## TASK PROMPT:
Whatever pictures appear, omit them, and repeat the data below exactly.
+-------+
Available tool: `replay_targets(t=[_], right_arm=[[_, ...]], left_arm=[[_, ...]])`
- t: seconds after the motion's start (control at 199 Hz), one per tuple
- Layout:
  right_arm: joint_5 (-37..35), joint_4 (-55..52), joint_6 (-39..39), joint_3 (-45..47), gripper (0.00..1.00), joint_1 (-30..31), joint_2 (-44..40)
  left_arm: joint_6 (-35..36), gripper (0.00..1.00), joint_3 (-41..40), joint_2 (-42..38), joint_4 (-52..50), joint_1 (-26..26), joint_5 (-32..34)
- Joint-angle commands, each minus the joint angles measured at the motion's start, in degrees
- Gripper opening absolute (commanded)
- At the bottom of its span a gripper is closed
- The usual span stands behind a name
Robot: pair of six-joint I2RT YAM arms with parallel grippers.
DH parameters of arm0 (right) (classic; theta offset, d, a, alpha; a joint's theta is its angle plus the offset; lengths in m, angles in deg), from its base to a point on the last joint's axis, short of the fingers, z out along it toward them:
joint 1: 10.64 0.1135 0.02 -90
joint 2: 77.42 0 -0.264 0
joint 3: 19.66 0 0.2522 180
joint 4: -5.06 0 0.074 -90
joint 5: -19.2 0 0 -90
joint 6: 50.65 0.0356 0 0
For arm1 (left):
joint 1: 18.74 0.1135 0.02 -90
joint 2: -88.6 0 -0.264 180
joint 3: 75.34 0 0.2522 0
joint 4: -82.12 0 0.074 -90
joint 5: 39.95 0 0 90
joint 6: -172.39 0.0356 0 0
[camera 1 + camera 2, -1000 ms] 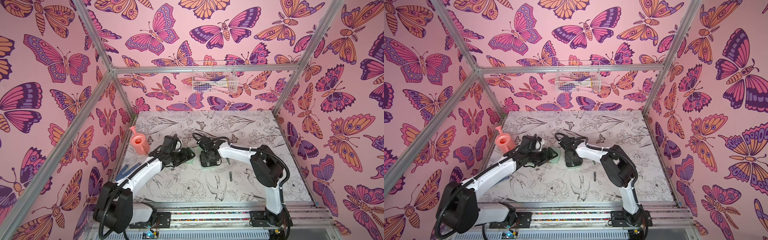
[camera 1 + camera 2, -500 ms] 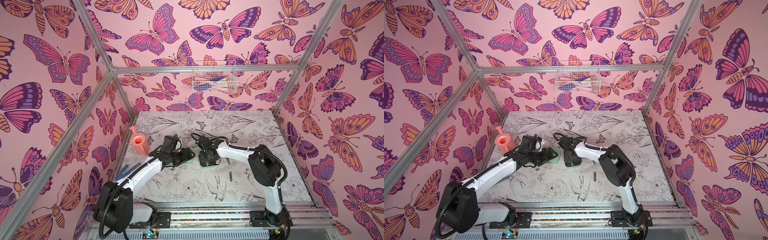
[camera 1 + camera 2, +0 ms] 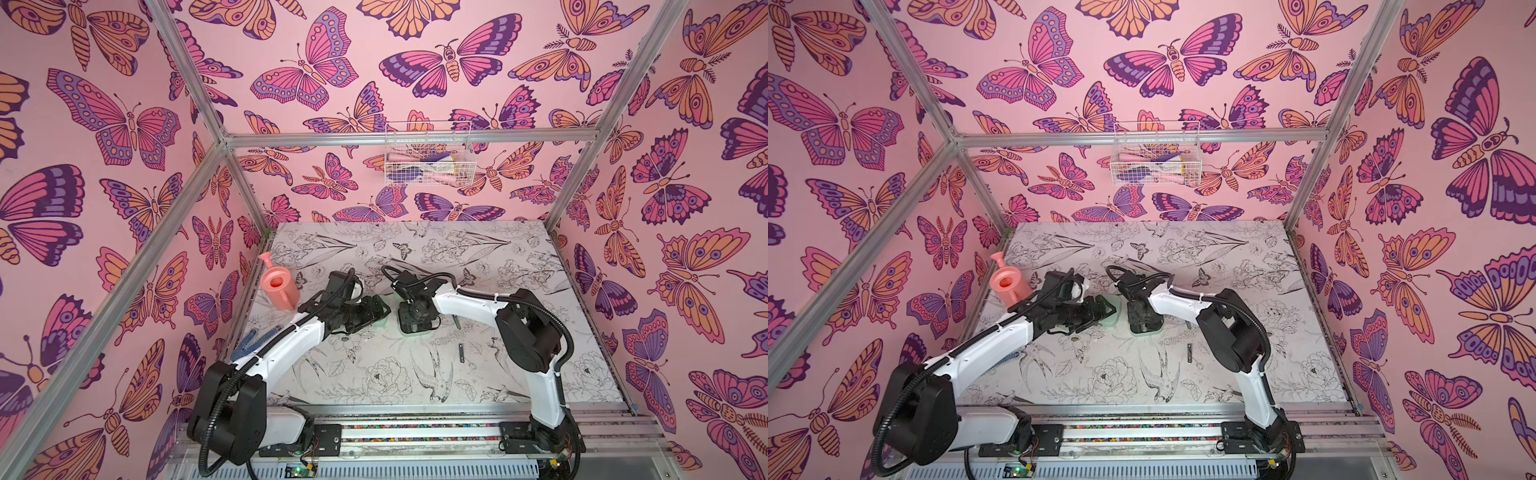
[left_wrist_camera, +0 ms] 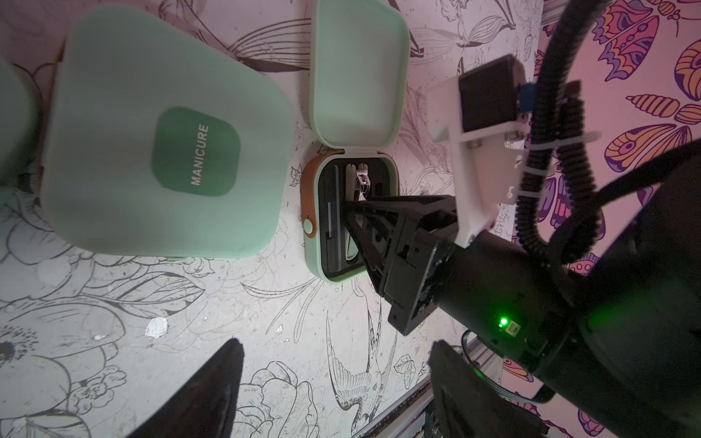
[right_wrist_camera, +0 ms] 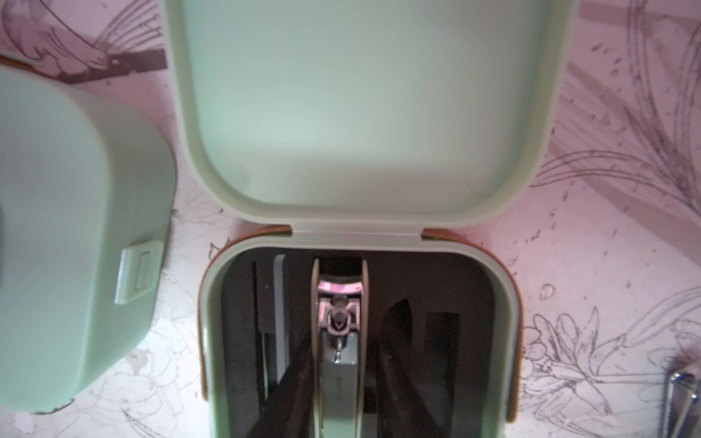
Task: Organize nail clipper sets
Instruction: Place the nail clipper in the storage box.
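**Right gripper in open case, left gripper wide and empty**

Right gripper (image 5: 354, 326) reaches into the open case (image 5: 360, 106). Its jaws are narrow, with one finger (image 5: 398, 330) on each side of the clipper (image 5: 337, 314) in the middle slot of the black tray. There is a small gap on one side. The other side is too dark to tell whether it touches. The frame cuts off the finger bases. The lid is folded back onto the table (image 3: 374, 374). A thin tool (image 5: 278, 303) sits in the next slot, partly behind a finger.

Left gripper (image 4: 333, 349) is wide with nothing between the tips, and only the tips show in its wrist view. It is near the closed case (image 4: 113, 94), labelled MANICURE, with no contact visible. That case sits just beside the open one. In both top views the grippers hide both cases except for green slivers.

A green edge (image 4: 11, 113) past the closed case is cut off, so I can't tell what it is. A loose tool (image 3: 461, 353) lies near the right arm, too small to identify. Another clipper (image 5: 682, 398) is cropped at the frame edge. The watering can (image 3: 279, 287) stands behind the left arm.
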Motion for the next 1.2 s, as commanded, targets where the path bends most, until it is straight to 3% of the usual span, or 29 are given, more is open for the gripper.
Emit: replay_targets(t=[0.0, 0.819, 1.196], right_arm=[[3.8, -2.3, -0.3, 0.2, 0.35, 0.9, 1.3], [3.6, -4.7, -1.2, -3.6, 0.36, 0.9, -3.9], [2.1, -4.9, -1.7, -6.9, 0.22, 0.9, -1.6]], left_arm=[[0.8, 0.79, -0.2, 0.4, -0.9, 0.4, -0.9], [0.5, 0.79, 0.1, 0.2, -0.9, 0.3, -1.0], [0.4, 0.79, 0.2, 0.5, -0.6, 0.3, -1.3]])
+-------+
## OUTPUT BELOW:
Available tool: `replay_targets(t=[_], right_arm=[[_, ...]], left_arm=[[_, ...]])`
- t: seconds after the motion's start (control at 199 Hz), one per tuple
- Layout:
  right_arm: joint_5 (-37..35), joint_4 (-55..52), joint_6 (-39..39), joint_3 (-45..47), gripper (0.00..1.00), joint_1 (-30..31), joint_2 (-44..40)
  left_arm: joint_6 (-35..36), gripper (0.00..1.00), joint_3 (-41..40), joint_2 (-42..38), joint_4 (-52..50), joint_1 (-26..26), joint_5 (-32..34)
- Joint-angle commands, each minus the joint angles measured at the motion's start, in degrees
- Gripper opening absolute (commanded)
- At the bottom of its span a gripper is closed
- The usual span stands behind a name
Robot: pair of six-joint I2RT YAM arms with parallel grippers.
DH parameters of arm0 (right) (classic; theta offset, d, a, alpha; a joint's theta is its angle plus the offset; lengths in m, angles in deg), from its base to a point on the last joint's axis, short of the fingers, z out along it toward them:
joint 1: 10.64 0.1135 0.02 -90
joint 2: 77.42 0 -0.264 0
joint 3: 19.66 0 0.2522 180
joint 4: -5.06 0 0.074 -90
joint 5: -19.2 0 0 -90
joint 6: 50.65 0.0356 0 0
For arm1 (left):
joint 1: 18.74 0.1135 0.02 -90
joint 2: -88.6 0 -0.264 180
joint 3: 75.34 0 0.2522 0
joint 4: -82.12 0 0.074 -90
joint 5: 39.95 0 0 90
joint 6: -172.39 0.0356 0 0
[camera 1 + camera 2, -1000 ms] 
[camera 1 + camera 2, -500 ms] 
[camera 1 + camera 2, +0 ms] 
[left_wrist_camera, +0 ms] 
[right_wrist_camera, +0 ms] 
Task: Organize nail clipper sets
Instruction: Place the nail clipper in the storage box.
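**Right gripper in open case, left gripper wide and empty**

Right gripper (image 5: 354, 326) reaches into the open case (image 5: 360, 106). Its jaws are narrow, with one finger (image 5: 398, 330) on each side of the clipper (image 5: 337, 314) in the middle slot of the black tray. There is a small gap on one side. The other side is too dark to tell whether it touches. The frame cuts off the finger bases. The lid is folded back onto the table (image 3: 374, 374). A thin tool (image 5: 278, 303) sits in the next slot, partly behind a finger.

Left gripper (image 4: 333, 349) is wide with nothing between the tips, and only the tips show in its wrist view. It is near the closed case (image 4: 113, 94), labelled MANICURE, with no contact visible. That case sits just beside the open one. In both top views the grippers hide both cases except for green slivers.

A green edge (image 4: 11, 113) past the closed case is cut off, so I can't tell what it is. A loose tool (image 3: 461, 353) lies near the right arm, too small to identify. Another clipper (image 5: 682, 398) is cropped at the frame edge. The watering can (image 3: 279, 287) stands behind the left arm.
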Motion for the next 1.2 s, as commanded, targets where the path bends most, until it is straight to 3% of the usual span, or 29 are given, more is open for the gripper.
Emit: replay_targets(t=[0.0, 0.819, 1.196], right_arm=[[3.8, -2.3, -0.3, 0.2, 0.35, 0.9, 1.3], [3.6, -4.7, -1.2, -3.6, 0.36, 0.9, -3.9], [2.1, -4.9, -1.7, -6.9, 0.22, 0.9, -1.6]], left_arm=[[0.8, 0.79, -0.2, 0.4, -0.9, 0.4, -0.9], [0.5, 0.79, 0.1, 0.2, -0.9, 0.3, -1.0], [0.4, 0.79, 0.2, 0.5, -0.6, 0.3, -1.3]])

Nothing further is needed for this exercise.